→ **WORK ORDER**:
Every line that contains "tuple" must be located and copied from the data.

→ **MATERIAL FOR THE TASK**:
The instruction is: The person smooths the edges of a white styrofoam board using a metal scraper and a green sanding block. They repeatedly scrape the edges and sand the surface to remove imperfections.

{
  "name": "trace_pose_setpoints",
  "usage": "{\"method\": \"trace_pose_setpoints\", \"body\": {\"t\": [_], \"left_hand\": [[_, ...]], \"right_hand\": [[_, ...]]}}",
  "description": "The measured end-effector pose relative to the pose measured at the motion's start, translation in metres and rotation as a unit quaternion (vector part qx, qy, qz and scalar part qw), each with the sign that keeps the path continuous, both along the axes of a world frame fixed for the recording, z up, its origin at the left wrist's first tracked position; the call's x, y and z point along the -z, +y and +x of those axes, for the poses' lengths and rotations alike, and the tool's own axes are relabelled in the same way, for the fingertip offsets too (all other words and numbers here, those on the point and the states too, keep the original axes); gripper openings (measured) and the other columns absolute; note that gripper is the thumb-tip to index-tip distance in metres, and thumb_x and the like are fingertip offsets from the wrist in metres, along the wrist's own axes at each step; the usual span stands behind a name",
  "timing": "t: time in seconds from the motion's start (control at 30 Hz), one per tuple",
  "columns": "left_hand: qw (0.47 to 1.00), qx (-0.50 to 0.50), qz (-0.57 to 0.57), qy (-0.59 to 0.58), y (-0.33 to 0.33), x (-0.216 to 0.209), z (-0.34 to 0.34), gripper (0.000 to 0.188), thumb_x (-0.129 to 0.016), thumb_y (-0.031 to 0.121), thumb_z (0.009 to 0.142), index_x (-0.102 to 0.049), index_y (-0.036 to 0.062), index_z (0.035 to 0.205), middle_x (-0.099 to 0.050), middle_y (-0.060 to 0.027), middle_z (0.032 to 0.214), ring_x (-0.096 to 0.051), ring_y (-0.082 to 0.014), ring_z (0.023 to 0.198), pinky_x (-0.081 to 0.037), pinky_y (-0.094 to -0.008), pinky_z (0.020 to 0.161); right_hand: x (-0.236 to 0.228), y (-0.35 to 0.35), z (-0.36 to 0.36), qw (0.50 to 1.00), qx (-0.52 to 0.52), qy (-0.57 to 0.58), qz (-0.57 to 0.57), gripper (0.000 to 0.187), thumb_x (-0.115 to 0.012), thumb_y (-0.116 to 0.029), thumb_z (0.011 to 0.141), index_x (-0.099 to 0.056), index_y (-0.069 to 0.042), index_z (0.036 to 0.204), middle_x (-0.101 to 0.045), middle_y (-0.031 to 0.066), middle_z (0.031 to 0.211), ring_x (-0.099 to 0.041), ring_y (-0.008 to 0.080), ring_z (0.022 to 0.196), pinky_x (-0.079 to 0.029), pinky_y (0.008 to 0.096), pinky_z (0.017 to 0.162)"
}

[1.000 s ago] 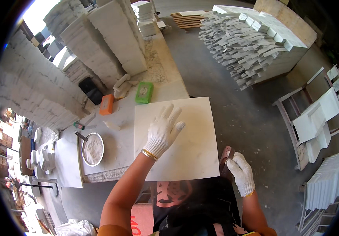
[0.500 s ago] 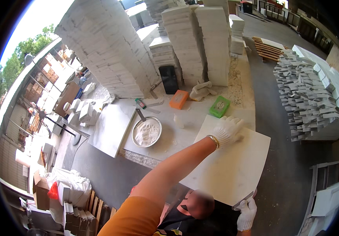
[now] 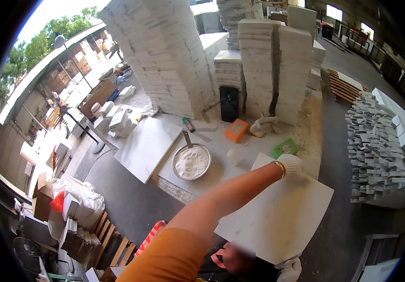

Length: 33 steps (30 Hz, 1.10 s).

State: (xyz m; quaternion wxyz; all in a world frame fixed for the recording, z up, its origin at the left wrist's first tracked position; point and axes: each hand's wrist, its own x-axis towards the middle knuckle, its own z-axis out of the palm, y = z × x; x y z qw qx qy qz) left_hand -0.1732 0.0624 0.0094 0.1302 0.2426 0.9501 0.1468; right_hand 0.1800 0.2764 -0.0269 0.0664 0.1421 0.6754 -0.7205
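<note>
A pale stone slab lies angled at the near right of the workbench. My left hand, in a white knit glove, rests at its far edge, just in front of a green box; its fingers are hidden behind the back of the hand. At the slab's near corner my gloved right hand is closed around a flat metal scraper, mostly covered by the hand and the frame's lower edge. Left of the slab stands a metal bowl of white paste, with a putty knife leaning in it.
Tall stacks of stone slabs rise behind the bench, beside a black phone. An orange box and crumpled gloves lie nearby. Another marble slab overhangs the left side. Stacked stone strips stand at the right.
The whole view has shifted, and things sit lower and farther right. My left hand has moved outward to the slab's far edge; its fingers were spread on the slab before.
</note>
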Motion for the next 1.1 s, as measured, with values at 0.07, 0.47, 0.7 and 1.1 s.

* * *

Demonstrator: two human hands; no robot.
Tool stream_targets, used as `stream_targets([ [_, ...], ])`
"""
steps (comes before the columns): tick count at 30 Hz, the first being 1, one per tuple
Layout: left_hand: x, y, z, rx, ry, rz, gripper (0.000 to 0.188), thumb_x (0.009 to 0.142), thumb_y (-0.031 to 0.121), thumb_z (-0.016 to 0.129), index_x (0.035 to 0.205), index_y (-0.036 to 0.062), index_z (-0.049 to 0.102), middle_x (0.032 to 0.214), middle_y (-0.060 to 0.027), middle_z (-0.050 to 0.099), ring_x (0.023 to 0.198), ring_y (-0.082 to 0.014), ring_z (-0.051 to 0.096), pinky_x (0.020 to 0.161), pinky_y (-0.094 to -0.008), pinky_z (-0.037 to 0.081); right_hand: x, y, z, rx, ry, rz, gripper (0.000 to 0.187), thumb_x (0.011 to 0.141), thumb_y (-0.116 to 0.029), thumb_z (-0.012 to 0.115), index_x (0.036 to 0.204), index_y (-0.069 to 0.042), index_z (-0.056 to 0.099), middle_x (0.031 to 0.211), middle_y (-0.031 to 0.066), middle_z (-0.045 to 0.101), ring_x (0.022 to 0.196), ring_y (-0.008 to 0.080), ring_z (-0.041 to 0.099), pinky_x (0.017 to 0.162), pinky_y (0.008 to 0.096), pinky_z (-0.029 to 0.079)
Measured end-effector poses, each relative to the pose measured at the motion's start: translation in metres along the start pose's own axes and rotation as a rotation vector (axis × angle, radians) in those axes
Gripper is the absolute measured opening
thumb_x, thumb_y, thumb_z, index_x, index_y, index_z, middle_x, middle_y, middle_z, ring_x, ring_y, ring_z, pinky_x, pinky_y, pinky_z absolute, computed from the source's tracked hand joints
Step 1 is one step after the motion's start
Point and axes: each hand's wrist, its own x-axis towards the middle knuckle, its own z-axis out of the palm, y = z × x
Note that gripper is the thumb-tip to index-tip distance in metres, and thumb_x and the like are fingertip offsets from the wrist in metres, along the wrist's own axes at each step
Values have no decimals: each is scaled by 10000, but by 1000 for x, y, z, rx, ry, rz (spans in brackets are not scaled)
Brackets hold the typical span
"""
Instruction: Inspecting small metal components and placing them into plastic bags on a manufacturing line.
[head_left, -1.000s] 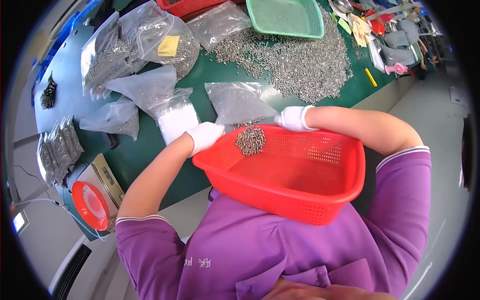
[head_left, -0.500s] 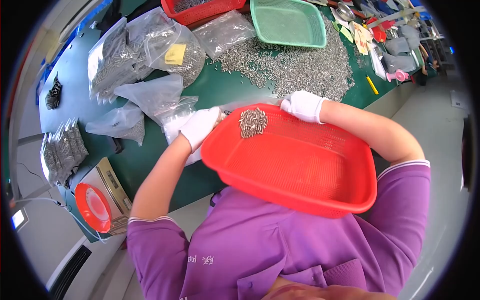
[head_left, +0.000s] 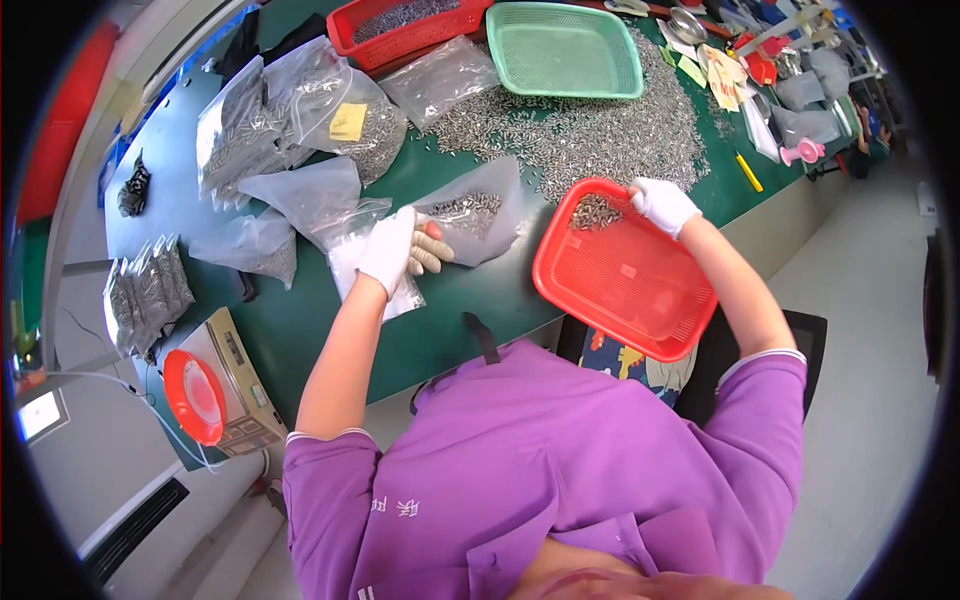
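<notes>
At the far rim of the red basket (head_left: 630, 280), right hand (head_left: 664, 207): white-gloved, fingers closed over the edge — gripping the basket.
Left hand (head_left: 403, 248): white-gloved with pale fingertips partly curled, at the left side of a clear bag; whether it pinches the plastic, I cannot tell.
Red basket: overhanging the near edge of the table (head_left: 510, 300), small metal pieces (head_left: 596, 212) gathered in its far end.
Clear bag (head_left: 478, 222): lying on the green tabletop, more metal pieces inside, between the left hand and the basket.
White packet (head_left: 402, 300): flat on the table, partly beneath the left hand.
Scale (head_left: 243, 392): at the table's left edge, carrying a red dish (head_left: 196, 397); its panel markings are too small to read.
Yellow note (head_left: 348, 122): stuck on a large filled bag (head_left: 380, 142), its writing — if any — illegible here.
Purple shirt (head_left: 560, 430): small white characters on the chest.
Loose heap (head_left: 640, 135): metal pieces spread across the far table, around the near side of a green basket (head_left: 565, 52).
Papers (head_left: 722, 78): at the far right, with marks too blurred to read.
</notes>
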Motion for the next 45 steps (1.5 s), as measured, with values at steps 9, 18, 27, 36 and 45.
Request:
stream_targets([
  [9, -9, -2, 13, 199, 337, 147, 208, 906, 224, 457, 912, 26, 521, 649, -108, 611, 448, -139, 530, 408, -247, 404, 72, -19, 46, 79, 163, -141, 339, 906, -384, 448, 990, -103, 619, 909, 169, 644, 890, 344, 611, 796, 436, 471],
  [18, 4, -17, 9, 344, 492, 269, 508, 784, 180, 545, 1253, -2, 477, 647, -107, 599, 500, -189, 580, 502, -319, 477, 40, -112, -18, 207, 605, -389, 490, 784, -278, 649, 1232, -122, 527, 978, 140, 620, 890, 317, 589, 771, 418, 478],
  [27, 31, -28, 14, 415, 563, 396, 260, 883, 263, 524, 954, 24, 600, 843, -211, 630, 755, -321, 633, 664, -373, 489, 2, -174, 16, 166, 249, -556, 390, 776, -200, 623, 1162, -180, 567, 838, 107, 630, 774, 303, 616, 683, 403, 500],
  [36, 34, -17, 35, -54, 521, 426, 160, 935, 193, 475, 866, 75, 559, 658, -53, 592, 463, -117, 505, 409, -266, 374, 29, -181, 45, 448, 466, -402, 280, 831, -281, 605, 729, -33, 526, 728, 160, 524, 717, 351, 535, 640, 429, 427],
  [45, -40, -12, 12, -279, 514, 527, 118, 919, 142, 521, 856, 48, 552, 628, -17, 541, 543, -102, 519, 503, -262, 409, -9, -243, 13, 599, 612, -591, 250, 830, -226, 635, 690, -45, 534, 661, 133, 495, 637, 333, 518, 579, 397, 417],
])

→ **ANSWER TO THIS EXERCISE**:
  "timing": "t: time in seconds from the motion's start (control at 30 Hz), one per tuple",
steps (comes before the columns): tick count at 30 Hz, the first being 1, one per tuple

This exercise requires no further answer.